Day 3: MongoDB - Data Modelling and more queries

Photo by fabio on Unsplash

Day 3: MongoDB - Data Modelling and more queries

When we operate MongoDB, its primary function is to store the data. The data is in the form of JSON documents. Where there is data, there is a need to define the structure of data and thus store it according to the defined structure. This is because sometimes the Documents in various Collections may vary in terms of the data they hold.

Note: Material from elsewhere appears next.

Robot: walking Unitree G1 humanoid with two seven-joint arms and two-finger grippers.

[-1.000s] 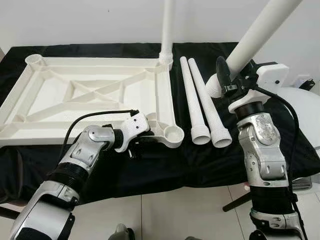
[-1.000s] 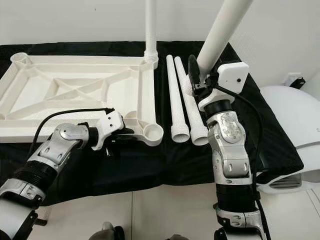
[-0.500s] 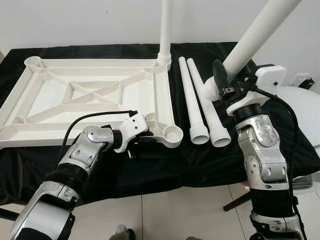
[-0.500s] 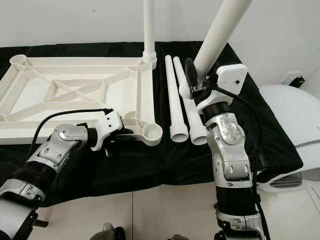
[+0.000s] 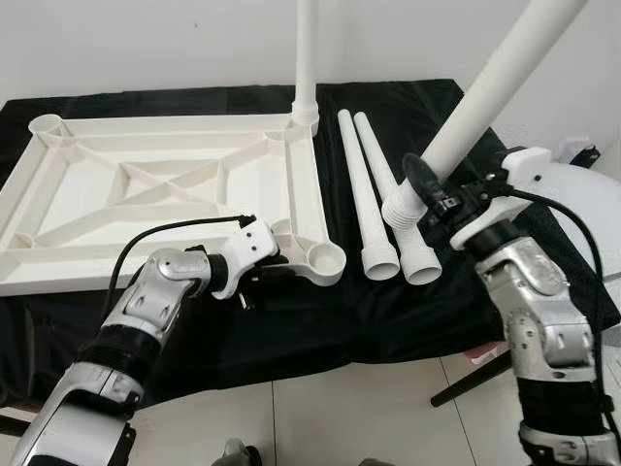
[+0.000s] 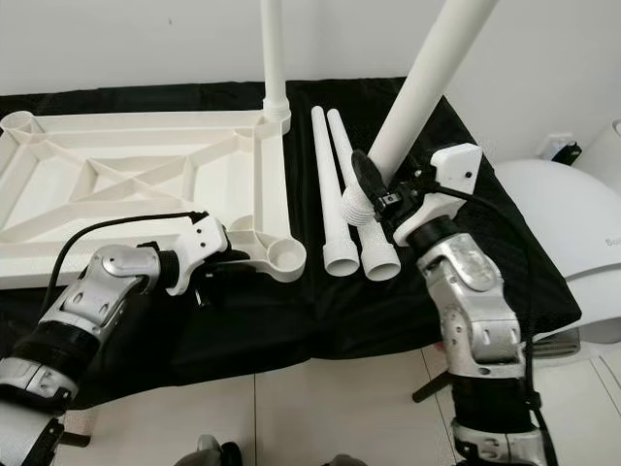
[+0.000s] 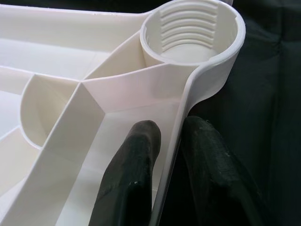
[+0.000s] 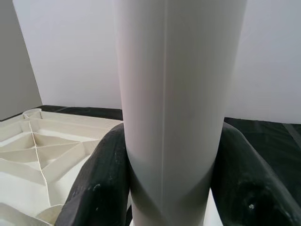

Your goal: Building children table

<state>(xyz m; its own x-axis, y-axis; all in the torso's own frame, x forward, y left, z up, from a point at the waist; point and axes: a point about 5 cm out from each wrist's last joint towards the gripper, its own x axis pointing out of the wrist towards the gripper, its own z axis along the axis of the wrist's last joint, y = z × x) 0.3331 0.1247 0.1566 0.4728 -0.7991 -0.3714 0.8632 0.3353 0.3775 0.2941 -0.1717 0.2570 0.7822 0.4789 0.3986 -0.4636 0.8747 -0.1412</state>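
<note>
A white table top (image 5: pixel 146 189) lies upside down on black cloth, one white leg (image 5: pixel 306 58) standing screwed into its far right corner. My left gripper (image 5: pixel 260 277) is shut on the rim of the table top (image 7: pixel 188 101), close to the empty threaded socket (image 5: pixel 327 260) at the near right corner. My right gripper (image 5: pixel 432 194) is shut on a second white leg (image 5: pixel 485 97), held tilted with its threaded end low, just right of that socket. In the right wrist view the leg (image 8: pixel 178 103) sits between both black fingers (image 8: pixel 101 188).
Two more white legs (image 5: pixel 374 199) lie side by side on the cloth, right of the table top and under the held leg. A white rounded appliance (image 6: pixel 572 233) stands at the far right. Tiled floor (image 5: pixel 320 417) lies in front of the cloth.
My right arm has carried the held leg down and leftward, nearer the near right socket. The camera shifted a little. The left gripper keeps its hold on the rim.
</note>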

For example, let us insert some data in our previous collection but with a new column:

db.students.insert({"id":"TI003","Name":"MOD","Credits":6.6,"City":"Delhi","Languages":["C","C++","Java"]})
Atlas atlas-m4zqrn-shard-0 [primary] school> db.students.find();
[
  {
    _id: ObjectId("64b0ed7a88c9597b454ae8fa"),
    id: 'TI001',
    Name: 'ABC',
    Credits: 7.8,
    City: 'Pune'
  },
  {
    _id: ObjectId("64b0eec888c9597b454ae900"),
    id: 'TI002',
    Name: 'XYZ',
    Credits: 7.3,
    City: 'Kolkata'
  },
  {
    _id: ObjectId("64b0fe2588c9597b454ae902"),
    id: 'TI004',
    Name: 'KLM',
    Credits: 8.2,
    City: 'Hyderabad'
  },
  {
    _id: ObjectId("64b222bc0578e3efed8dc01a"),
    id: 'TI003',
    Name: 'MOD',
    Credits: 6.6,
    City: 'Delhi',
    Languages: [ 'C', 'C++', 'Java', 'Python' ]
  },
  {
    _id: ObjectId("64b223100578e3efed8dc01b"),
    id: 'TI005',
    Name: 'ZKG',
    Credits: 6.6,
    City: 'Delhi',
    Languages: [ 'C', 'C++', 'Java' ]
  }
]

The structure of the last two documents is a bit different than the above three others. The Languages column is newly added and thus its data structure is a bit changed than the others. Where there is a talk of architecture, there is a concept of the data model. In short data modeling means defining the structure of data, storing the data and later performing the operations on that data. Let us look into the types of data modeling in MongoDB:

  1. Embedded Data Model

  2. Normalized Data Model


Embedded Data Modeling in MongoDB involves storing related data within a single document. This approach is suitable for one-to-one and one-to-many relationships.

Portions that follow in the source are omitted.